The African National Congress and the Nelson Mandela Foundation have condemned the colourful artwork.

South African President Jacob Zuma is due to step down as head of the ANC in December, ahead of the 2019 general election

The piece by controversial artist Ayanda Mabulu shows Zuma seated on a red chair, penetrating a crying Mandela.

Both men have their legs wide apart, exposing their genitals.

The African National Congress and the Nelson Mandela Foundation have condemned the colourful artwork titled: "The economy of rape".


"Whilst we respect Mabulu's freedom of expression, we find his work grotesque, inflammatory and of bad taste," the ANC said in a statement.

"We view his work as crossing the bounds of rationality to degradation, exploiting the craft of creative art for nefarious ends."

The party urged the people to ignore the painting.

Mabulu has previously done a number of controversial paintings showing Zuma's genitals, much to the public outrage.

The foundation of the late anti-apartheid icon also rejected the piece as "distasteful".


It said while it respects the artist's right to freedom of expression, it found the painting "distasteful".

The artist has defended his work saying it reflects the current state of affairs in the country under Zuma's leadership, who is accused of raping the democratic values of the country.

"The message in the painting is simple and clear: the country and everything we fought for before 1994 and post 1994, is constantly and continuously being raped by this rapist president of ours," he told a local radio station.

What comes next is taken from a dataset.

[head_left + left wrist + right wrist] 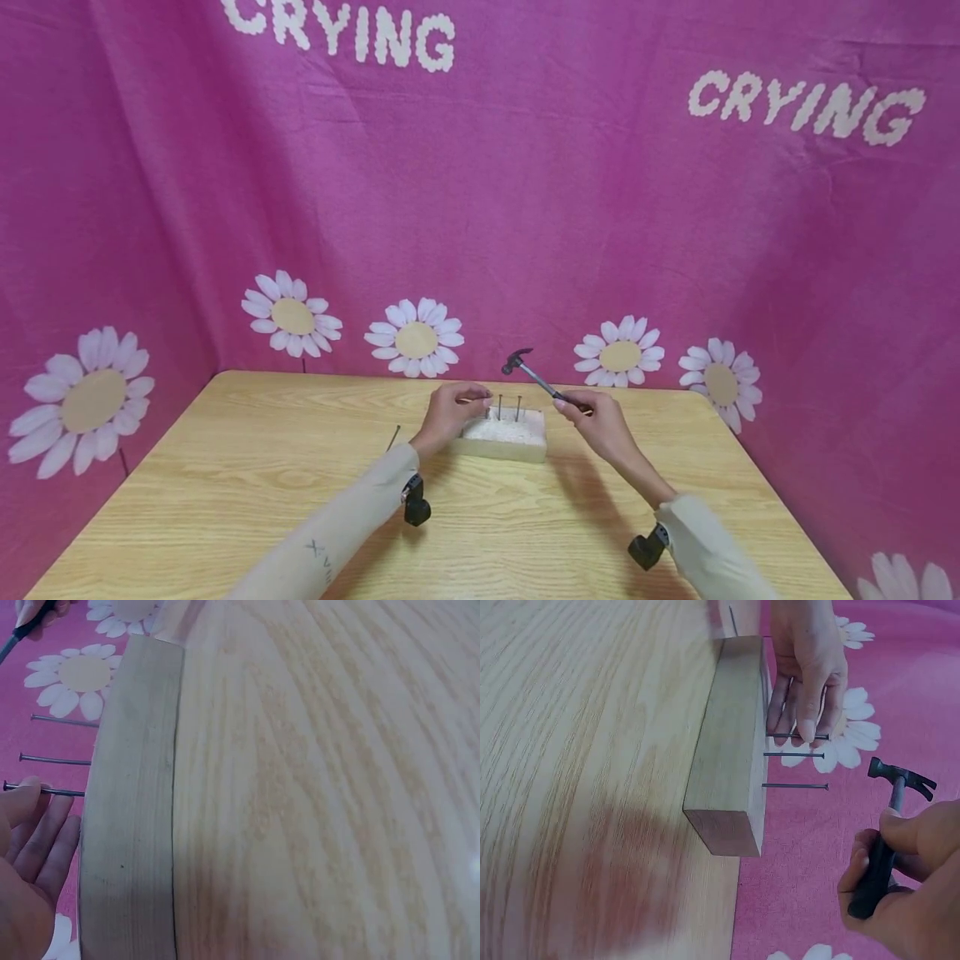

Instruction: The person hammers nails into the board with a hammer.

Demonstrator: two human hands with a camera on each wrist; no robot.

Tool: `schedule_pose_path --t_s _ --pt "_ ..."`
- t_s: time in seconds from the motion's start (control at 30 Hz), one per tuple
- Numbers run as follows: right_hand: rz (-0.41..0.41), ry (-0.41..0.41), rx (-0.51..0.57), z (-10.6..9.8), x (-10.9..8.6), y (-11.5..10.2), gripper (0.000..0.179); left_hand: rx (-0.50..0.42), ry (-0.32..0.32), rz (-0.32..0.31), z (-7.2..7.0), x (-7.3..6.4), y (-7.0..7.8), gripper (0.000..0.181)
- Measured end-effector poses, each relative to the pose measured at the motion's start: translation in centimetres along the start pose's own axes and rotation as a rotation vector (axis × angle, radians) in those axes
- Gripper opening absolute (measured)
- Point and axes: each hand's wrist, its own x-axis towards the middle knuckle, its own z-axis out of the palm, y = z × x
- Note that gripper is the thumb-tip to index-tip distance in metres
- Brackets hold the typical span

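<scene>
The person's left hand (452,410) pinches the leftmost nail (67,793) between thumb and fingers — one of three upright in a row atop the wooden block (504,447), which rests on the surface (525,533). The right hand (606,427), fingers curled round its handle, grips the hammer (537,377) — head raised above the nails.

The far cloth (525,208) is coloured magenta, patterned with white-petalled, yellow-centred daisies (416,340) and off-white lettering (825,108). The table (525,533) is streaked with pale yellow-brown grain. The block (724,735) is tinted pale beige, the nails (795,786) dark grey. The hammer (898,795) is coloured black and grey, the left sleeve (337,521) beige.
</scene>
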Motion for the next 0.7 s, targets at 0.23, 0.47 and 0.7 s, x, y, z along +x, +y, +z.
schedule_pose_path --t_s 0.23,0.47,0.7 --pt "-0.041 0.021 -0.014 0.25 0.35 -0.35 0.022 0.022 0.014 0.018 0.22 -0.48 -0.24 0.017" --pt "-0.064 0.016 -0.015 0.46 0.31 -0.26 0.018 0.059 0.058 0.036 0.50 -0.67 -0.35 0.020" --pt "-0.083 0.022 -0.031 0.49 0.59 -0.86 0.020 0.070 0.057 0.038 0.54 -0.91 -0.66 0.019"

Zuma has in the past weeks come under intense criticism following his shock cabinet reshuffle last month which provoked a political and economic backlash.

He has resisted calls for him to resign, including a wave of protests by opposition parties last week.


The artwork also sent social media abuzz, with people expressing shock and dismay at the use of Mandela's image in a such a crude manner.

"Ayanda Mabulu is disrespecting our nation, what freedom of expression portrayed there, lesson must be taught," said @Nathi.

"Ayanda Mabulu is abusing his freedom of expression, he is using it in an immoral way. His art to has failed dismally." said @MarvinMahange.

Zuma is often the subject of artists and cartoonist paint brushes who usually depict him in a naked state.

In 2010, a painting by Cape Town-based artist Brett Murray depicting Zuma with exposed genitals was defaced and later removed from a Johannesburg gallery after sparking a huge outcry.